📊 Stream Analytics to Synapse - Lambda Architecture¶
Integrate Stream Analytics with Synapse Analytics for real-time to batch analytics workflows implementing Lambda Architecture.
🎯 Overview¶
Build a comprehensive Lambda Architecture combining real-time (speed layer) and batch processing (batch layer) for enterprise data warehousing and analytics.
Lambda Architecture¶
graph TB
Sources[Data Sources] --> EventHubs[Event Hubs]
EventHubs --> Speed[Stream Analytics<br/>Speed Layer]
EventHubs --> Batch[Data Factory<br/>Batch Layer]
Speed --> RealTime[Synapse SQL<br/>Real-time Views]
Batch --> Historical[Delta Lake<br/>Historical Data]
RealTime --> Serving[Synapse SQL Pool<br/>Serving Layer]
Historical --> Serving
Serving --> PowerBI[Power BI<br/>Analytics]
Serving --> Apps[Applications] 🚀 Implementation¶
Step 1: Create Core Infrastructure¶
RESOURCE_GROUP="rg-lambda-architecture"
LOCATION="eastus"
STORAGE_ACCOUNT="adlslambda$(openssl rand -hex 4)"

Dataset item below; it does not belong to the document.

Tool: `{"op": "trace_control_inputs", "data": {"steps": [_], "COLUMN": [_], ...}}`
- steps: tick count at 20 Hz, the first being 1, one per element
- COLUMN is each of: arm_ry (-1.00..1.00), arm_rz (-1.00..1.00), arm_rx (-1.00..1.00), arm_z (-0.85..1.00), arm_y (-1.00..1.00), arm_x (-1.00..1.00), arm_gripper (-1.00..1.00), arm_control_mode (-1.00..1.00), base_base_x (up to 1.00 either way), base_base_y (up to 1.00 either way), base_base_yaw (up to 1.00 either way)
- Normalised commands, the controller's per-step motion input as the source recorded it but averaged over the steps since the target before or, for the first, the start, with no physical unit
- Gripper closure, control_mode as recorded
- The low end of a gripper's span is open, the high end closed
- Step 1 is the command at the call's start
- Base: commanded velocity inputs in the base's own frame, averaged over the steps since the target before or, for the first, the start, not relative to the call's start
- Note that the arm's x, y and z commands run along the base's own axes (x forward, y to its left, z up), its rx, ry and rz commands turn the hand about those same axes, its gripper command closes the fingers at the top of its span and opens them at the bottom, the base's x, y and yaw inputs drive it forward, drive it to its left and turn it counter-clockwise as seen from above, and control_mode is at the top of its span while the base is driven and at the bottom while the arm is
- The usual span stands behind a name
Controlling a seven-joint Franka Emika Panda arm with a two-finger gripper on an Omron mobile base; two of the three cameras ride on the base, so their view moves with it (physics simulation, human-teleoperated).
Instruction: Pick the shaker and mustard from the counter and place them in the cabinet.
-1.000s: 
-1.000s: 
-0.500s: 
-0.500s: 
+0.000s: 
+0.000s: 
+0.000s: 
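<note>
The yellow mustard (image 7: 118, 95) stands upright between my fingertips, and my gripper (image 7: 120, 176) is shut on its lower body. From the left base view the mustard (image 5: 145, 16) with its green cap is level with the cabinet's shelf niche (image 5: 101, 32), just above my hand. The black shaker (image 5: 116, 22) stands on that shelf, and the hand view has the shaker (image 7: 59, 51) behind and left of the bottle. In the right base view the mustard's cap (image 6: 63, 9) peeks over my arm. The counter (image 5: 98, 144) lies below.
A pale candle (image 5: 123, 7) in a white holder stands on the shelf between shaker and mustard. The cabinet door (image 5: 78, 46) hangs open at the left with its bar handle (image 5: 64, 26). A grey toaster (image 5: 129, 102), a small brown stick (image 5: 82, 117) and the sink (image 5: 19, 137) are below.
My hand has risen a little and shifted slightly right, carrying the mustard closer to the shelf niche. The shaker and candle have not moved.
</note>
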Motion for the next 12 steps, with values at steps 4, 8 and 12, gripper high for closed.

SYNAPSE_WORKSPACE="synapse-lambda-$(openssl rand -hex 4)"
# Create resource group
az group create --name $RESOURCE_GROUP --location $LOCATION
# Create Data Lake Storage Gen2
az storage account create \
--name $STORAGE_ACCOUNT \
--resource-group $RESOURCE_GROUP \
--location $LOCATION \
--sku Standard_LRS \
--kind StorageV2 \
--enable-hierarchical-namespace true
# Create file systems
az storage fs create \
--name "delta-lake" \
--account-name $STORAGE_ACCOUNT \
--auth-mode login
az storage fs create \
--name "synapse" \
--account-name $STORAGE_ACCOUNT \
--auth-mode login
Step 2: Create Synapse Workspace¶
# Create Synapse workspace
az synapse workspace create \
--name $SYNAPSE_WORKSPACE \
--resource-group $RESOURCE_GROUP \
--location $LOCATION \
--storage-account $STORAGE_ACCOUNT \
--file-system synapse \
--sql-admin-login-user sqladmin \
--sql-admin-login-password "P@ssw0rd$(openssl rand -hex 4)!"
# Create firewall rule
az synapse workspace firewall-rule create \
--name AllowAll \
--workspace-name $SYNAPSE_WORKSPACE \
--resource-group $RESOURCE_GROUP \
--start-ip-address 0.0.0.0 \
--end-ip-address 255.255.255.255
# Create dedicated SQL pool
az synapse sql pool create \
--name "DWPool" \
--workspace-name $SYNAPSE_WORKSPACE \
--resource-group $RESOURCE_GROUP \
--performance-level DW100c
Step 3: Create Event Hubs¶
EVENTHUBS_NAMESPACE="evhns-lambda-$(openssl rand -hex 4)"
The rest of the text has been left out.